White House Deflects Blame for High Gas Prices
The White House is blaming skyrocketing energy prices on the war in Ukraine. Prices began rising, however, the day Biden entered the White House, with his cancellation of the Keystone XL pipeline and new moratoriums on oil and gas exploration.
Critics accuse the White House of being secretly happy about record-high energy prices, as a way to force Americans off fossil fuels.
This thought is catching on so much that now the media is calling it a conspiracy theory, like this USA Today headline: "Gas prices a plot to promote electric cars, conspiracy theorists say."
Energy Secretary Jennifer Granholm says the White House is not happy about high energy prices but does see an opportunity.
"The bottom line is that this president and this administration are looking at every single tool to shield American families from the impact of rising energy prices," Granholm said. "And we're working through an energy transition and we've gotta start by adding energy. And the reality is we have to take some time to get off of oil and gas. We recognize this, this is a transition."
Candidate Biden Promised to 'End Fossil Fuel'
Biden has made no secret of his goal to end the oil and gas industry.
In one 2020 campaign appearance, Biden told a young supporter, "I want you to look at my eyes. I guarantee, I guarantee we're gonna end fossil fuel."
And during a 2020 debate with Donald Trump, Biden pledged, "No more subsidies for the fossil fuel industry. No more drilling on federal lands. No more drilling, including offshore. No ability for the oil industry to continue to drill, period."
America Could Again Be Energy Independent If the White House Wanted It
And in just 14 months, America has gone from being energy independent under Donald Trump to a nation dependent on foreign oil, including Russian oil, even though the U.S. still has abundant energy resources.
"We have 250 years' worth of natural gas," says Economist Stephen Moore, "We have 500 years' worth of coal. We have 150 years' worth of oil. We're not running out of it. We just need to drill for it, and that's not happening right now."
Energy analyst Ben Lieberman at the Competitive Enterprise Institute says, "Not everything that affects the price of gasoline is within a president's control, but everything that is within President Biden's control, he's been doing wrong."
Lieberman says, "There was also a major multi-agency effort on the part of the Biden Administration to discourage banks from lending to oil and gas companies. That's important as well. (The oil and gas industry) can't do these projects unless they can get the financing. And that's something that the Biden administration has clamped down on."
Despite White House rhetoric, critics say little is actually being done to bring down prices. Biden's Transportation Secretary says if you don't like high gas prices, you should buy a $60,000 electric car.

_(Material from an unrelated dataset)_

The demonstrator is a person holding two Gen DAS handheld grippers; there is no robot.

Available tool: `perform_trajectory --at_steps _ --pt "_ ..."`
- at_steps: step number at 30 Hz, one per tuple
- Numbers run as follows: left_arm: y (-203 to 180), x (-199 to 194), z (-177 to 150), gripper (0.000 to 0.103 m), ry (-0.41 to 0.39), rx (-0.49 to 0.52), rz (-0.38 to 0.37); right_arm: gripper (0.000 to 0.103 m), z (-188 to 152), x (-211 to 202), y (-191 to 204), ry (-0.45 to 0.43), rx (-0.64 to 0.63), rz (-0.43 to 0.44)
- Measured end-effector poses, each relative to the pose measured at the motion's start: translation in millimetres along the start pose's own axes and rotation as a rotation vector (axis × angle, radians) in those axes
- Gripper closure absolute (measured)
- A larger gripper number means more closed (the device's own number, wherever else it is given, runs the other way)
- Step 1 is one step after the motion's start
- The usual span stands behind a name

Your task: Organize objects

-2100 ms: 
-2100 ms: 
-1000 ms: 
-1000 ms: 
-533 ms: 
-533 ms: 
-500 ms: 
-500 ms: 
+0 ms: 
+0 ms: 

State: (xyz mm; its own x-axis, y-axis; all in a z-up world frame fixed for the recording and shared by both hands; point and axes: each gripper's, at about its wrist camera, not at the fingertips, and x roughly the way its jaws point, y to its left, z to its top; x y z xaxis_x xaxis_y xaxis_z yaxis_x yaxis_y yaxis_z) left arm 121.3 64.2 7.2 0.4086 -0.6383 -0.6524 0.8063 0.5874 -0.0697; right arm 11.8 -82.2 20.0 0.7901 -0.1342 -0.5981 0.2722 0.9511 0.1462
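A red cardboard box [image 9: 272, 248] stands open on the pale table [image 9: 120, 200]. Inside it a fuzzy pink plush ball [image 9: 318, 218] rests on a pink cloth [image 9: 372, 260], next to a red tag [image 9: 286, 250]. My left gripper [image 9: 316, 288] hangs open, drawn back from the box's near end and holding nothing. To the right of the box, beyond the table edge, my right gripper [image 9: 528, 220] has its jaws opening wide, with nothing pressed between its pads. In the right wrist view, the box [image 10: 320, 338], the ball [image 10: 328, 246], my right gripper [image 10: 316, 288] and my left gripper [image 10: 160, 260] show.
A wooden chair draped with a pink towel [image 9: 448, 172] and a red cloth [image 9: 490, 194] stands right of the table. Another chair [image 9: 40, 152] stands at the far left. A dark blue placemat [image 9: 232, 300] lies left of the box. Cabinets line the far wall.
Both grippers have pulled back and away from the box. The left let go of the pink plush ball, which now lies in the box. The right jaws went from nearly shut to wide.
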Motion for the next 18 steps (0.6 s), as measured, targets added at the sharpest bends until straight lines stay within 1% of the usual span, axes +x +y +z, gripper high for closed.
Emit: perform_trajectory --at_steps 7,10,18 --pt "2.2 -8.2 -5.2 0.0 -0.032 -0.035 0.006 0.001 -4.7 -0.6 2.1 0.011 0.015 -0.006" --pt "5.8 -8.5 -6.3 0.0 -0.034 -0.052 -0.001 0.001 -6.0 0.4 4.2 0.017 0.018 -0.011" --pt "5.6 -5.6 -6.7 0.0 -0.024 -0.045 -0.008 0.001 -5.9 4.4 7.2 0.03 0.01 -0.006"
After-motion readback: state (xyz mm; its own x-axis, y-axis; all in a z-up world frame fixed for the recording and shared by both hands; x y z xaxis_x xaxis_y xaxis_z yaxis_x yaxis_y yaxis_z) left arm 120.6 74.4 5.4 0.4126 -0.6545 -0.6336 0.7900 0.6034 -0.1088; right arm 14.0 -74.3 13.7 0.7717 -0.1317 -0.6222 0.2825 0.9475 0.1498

'I Have Never Seen a Politician Be so Cavalier About Gas Prices'
Steve Malloy, editor of the website Junkscience.com, says despite the White House rhetoric, Biden seems to be trying to keep energy prices high. He explains it here: "Biden's America-Wrecking Climate Agenda."

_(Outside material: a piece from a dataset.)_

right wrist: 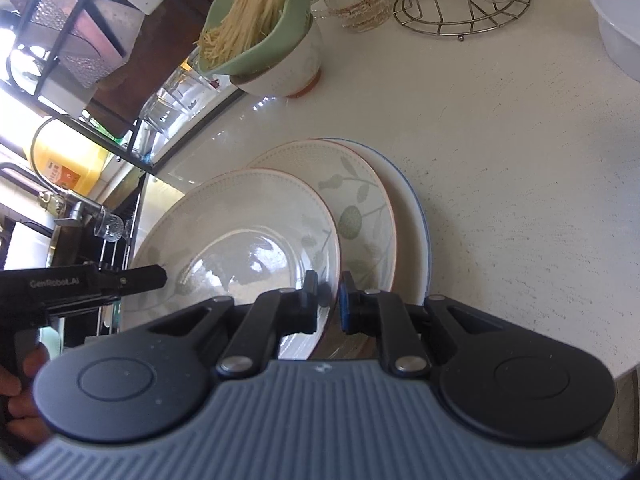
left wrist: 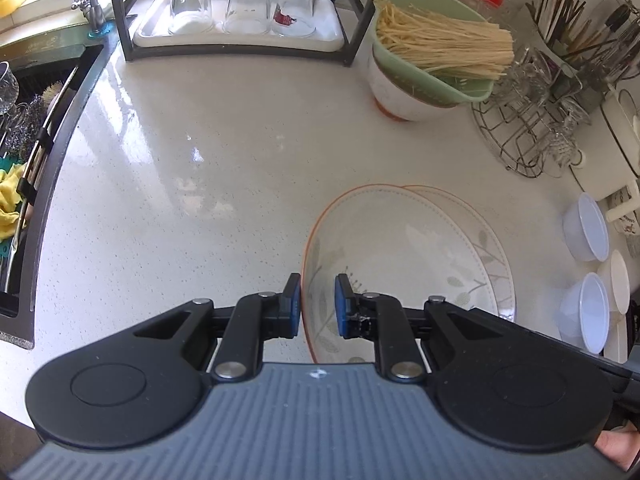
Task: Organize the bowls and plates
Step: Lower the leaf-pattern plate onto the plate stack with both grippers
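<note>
A leaf-patterned plate with an orange rim (left wrist: pixel 384 256) lies on top of a second leaf plate (left wrist: pixel 480 248) on the white counter. My left gripper (left wrist: pixel 317 306) straddles its near-left rim, pads on either side with a small gap. In the right wrist view my right gripper (right wrist: pixel 328 300) is closed on the near rim of the top plate (right wrist: pixel 240 232), which sits over a second leaf plate (right wrist: pixel 360 200) and a blue-rimmed plate (right wrist: pixel 412 216). The left gripper's body (right wrist: pixel 80 284) shows at the left of that view.
A white bowl holding a green colander of dry noodles (left wrist: pixel 432 52) stands at the back. A rack with upturned glasses (left wrist: pixel 240 4) is behind, a wire glass rack (left wrist: pixel 532 120) at right, plastic bowls (left wrist: pixel 588 228) at far right, and the sink (left wrist: pixel 28 132) at left.
</note>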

"I have never seen a politician be so cavalier about gas prices," Malloy says. "He right now has a ban, in defiance of a federal court order, on new oil and gas leasing on public lands. He is doing everything he can to make oil and gas production more difficult, more expensive. And why is he doing that? Because the most important thing to Joe Biden, it seems, is his climate agenda."
House Democrats now want the White House to declare a climate emergency, banning all drilling on federal lands.

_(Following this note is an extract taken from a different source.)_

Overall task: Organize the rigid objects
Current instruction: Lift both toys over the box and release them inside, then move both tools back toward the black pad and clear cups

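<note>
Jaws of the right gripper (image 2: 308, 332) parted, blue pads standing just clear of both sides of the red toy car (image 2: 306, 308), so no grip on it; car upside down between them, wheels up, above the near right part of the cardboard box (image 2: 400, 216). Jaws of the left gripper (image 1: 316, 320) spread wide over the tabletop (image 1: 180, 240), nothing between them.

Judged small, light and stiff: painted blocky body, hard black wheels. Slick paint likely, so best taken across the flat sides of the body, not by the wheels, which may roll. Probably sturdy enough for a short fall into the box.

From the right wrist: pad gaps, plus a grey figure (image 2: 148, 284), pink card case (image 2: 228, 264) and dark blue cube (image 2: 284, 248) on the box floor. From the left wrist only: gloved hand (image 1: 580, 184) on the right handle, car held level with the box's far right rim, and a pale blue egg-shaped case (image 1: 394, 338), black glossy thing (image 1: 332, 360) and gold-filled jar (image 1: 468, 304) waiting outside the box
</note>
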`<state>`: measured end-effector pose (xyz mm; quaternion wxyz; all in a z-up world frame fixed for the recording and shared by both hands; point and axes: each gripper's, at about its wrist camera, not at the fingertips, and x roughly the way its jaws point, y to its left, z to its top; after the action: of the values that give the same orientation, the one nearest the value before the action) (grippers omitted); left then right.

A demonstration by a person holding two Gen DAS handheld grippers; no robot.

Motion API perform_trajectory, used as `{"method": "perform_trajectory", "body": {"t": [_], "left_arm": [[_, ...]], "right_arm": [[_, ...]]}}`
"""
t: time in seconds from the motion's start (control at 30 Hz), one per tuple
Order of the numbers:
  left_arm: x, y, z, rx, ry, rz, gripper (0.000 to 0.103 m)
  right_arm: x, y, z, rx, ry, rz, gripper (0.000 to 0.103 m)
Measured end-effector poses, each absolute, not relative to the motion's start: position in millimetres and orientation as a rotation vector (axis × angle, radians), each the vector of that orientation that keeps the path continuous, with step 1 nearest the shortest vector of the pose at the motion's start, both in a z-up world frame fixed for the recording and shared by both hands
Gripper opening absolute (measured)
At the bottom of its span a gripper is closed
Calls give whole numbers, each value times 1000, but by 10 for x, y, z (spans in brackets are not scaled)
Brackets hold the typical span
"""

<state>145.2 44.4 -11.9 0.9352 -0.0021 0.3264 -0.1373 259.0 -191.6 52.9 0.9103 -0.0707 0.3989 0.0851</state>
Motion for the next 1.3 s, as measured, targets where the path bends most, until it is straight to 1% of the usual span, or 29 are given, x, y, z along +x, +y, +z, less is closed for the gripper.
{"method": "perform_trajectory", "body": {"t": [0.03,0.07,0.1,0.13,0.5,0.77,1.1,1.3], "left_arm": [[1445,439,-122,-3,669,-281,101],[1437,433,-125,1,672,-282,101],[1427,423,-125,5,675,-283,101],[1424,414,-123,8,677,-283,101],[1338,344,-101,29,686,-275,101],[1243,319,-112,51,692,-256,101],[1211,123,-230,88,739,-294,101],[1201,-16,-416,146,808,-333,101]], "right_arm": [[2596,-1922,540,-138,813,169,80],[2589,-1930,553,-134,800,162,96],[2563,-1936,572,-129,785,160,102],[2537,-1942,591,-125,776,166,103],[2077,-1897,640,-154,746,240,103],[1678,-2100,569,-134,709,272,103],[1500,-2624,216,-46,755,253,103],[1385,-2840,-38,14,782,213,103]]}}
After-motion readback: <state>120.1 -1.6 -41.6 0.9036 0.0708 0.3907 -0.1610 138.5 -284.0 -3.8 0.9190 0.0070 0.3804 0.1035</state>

Meanwhile, White House officials remain focused on transitioning to green energy.
EPA Administrator Michael Regan said recently the White House is "pressing the accelerator to reach a zero-emissions future sooner than most people thought."
But in Western Europe, which is much farther along in the transition to green energy, gasoline prices today are over $9 a gallon.
That's probably not the kind of energy future most Americans want.